Mapping the Tesco Corporate Organisational Sprawl – An Initial Sketch

A quick sketch, prompted by Tesco Graph Hunting on OpenCorporates of how some of Tesco’s various corporate holdings are related based on director appointments and terminations:

The recipe is as follows:

– grab a list of companies that may be associated with “Tesco” by querying the OpenCorporates reconciliation API for tesco
– grab the filings for each of those companies
– trawl through the filings looking for director appointments or terminations
– store a row for each directorial appointment or termination including the company name and the director.

You can find the scraper here: Tesco Sprawl Grapher

import scraperwiki, simplejson,urllib

import networkx as nx

#Keep the API key [private - via http://blog.scraperwiki.com/2011/10/19/tweeting-the-drilling/
import os, cgi
try:
    qsenv = dict(cgi.parse_qsl(os.getenv("QUERY_STRING")))
    ockey=qsenv["OCKEY"]
except:
    ockey=''

rurl='http://opencorporates.com/reconcile/gb?query=tesco'
#note - the opencorporates api also offers a search:  companies/search
entities=simplejson.load(urllib.urlopen(rurl))

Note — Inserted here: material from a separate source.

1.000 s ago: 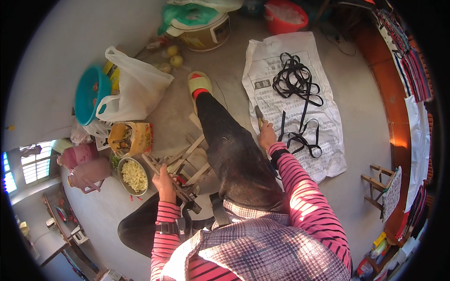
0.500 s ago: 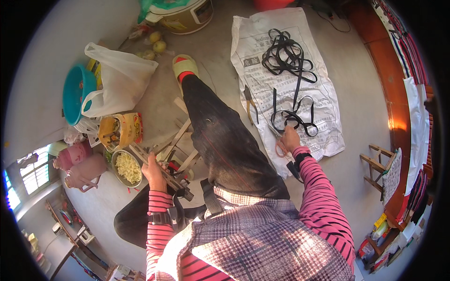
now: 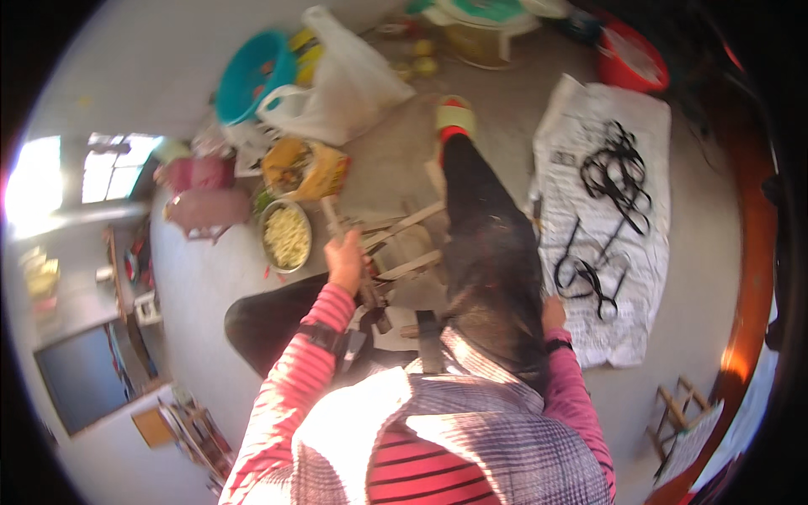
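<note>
My left hand [image 3: 343, 263] is closed around a bar of a wooden frame [image 3: 412, 216], which looks like a folding stool without a seat, standing between my legs. My right hand [image 3: 553, 314] is low beside my right thigh, at the left edge of a white woven sack [image 3: 623, 338] laid flat on the floor. Its fingers are blurred and partly hidden, and the scissors it held before do not show. On the sack lie a tangled heap of black strap [image 3: 617, 175] and a looser length of black strap [image 3: 581, 273].
A metal bowl of pale chopped food [image 3: 287, 237] stands left, near a yellow box [image 3: 305, 172]. Beyond are a white plastic bag [image 3: 349, 88], a teal basin [image 3: 255, 77] and a red tub [image 3: 631, 59]. A small wooden stool [image 3: 677, 412] stands at right.
My view has swung left, shifting everything rightward. My right hand has drawn back from the black strap to beside my thigh. My left hand still holds the wooden frame.
</note>
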The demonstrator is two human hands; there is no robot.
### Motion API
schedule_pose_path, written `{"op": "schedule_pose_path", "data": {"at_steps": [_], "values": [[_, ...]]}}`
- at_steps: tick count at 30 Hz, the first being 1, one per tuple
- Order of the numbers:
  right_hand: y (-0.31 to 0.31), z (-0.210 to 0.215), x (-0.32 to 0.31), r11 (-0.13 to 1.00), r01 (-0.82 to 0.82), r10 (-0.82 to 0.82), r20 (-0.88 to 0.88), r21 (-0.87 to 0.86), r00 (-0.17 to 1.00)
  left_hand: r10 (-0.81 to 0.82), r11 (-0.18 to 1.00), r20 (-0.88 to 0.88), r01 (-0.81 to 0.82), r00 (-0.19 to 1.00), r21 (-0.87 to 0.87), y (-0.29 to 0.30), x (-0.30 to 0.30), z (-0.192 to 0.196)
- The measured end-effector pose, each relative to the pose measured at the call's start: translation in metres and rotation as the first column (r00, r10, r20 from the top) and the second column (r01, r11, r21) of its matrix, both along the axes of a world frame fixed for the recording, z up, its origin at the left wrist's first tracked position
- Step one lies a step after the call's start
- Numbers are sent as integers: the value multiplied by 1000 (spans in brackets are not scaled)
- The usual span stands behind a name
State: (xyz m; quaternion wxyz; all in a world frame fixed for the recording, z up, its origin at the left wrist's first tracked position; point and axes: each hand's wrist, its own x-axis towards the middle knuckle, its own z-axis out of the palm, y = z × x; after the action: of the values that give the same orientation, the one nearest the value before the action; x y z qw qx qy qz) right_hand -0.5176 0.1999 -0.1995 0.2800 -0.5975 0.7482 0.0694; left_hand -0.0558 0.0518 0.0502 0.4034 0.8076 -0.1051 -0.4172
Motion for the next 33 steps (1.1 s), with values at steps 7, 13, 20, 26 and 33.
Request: {"op": "schedule_pose_path", "data": {"at_steps": [7,13,20,26,33], "values": [[16,23,-11,980,139,-78,374,-140,924,-89,996,-9,89,996,-30,-4,-6,16],[-72,131,4,807,251,-52,358,-535,932,-167,980,82,174,983,-97,-1,-3,7],[-168,351,84,738,248,225,575,-628,786,-298,912,-24,278,954,-302,10,10,-5],[-151,416,189,836,-90,460,600,-542,655,-406,893,-19,392,914,-222,18,33,9],[-123,373,248,950,-275,296,697,-146,653,-577,816,-85,576,812,-41,23,46,30]]}}
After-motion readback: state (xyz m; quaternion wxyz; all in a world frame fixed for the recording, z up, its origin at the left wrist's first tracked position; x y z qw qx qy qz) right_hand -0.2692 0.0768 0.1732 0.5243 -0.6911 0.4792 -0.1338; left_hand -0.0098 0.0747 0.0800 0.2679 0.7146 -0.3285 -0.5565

def getOCcompanyData(ocid):
    ocurl='http://api.opencorporates.com'+ocid+'/data'+'?api_token='+ockey
    ocdata=simplejson.load(urllib.urlopen(ocurl))
    return ocdata

#need to find a way of playing nice with the api, and not keep retrawling

def getOCfilingData(ocid):
    ocurl='http://api.opencorporates.com'+ocid+'/filings'+'?per_page=100&api_token='+ockey
    tmpdata=simplejson.load(urllib.urlopen(ocurl))
    ocdata=tmpdata['filings']
    print 'filings',ocid
    #print 'filings',ocid,ocdata
    #print 'filings 2',tmpdata
    while tmpdata['page']<tmpdata['total_pages']:
        page=str(tmpdata['page']+1)
        print '...another page',page,str(tmpdata["total_pages"]),str(tmpdata['page'])
        ocurl='http://api.opencorporates.com'+ocid+'/filings'+'?page='+page+'&per_page=100&api_token='+ockey
        tmpdata=simplejson.load(urllib.urlopen(ocurl))
        ocdata=ocdata+tmpdata['filings']
    return ocdata

def recordDirectorChange(ocname,ocid,ffiling,director):
    ddata={}
    ddata['ocname']=ocname
    ddata['ocid']=ocid
    ddata['fdesc']=ffiling["description"]
    ddata['fdirector']=director
    ddata['fdate']=ffiling["date"]
    ddata['fid']=ffiling["id"]
    ddata['ftyp']=ffiling["filing_type"]
    ddata['fcode']=ffiling["filing_code"]
    print 'ddata',ddata
    scraperwiki.sqlite.save(unique_keys=['fid'], table_name='directors', data=ddata)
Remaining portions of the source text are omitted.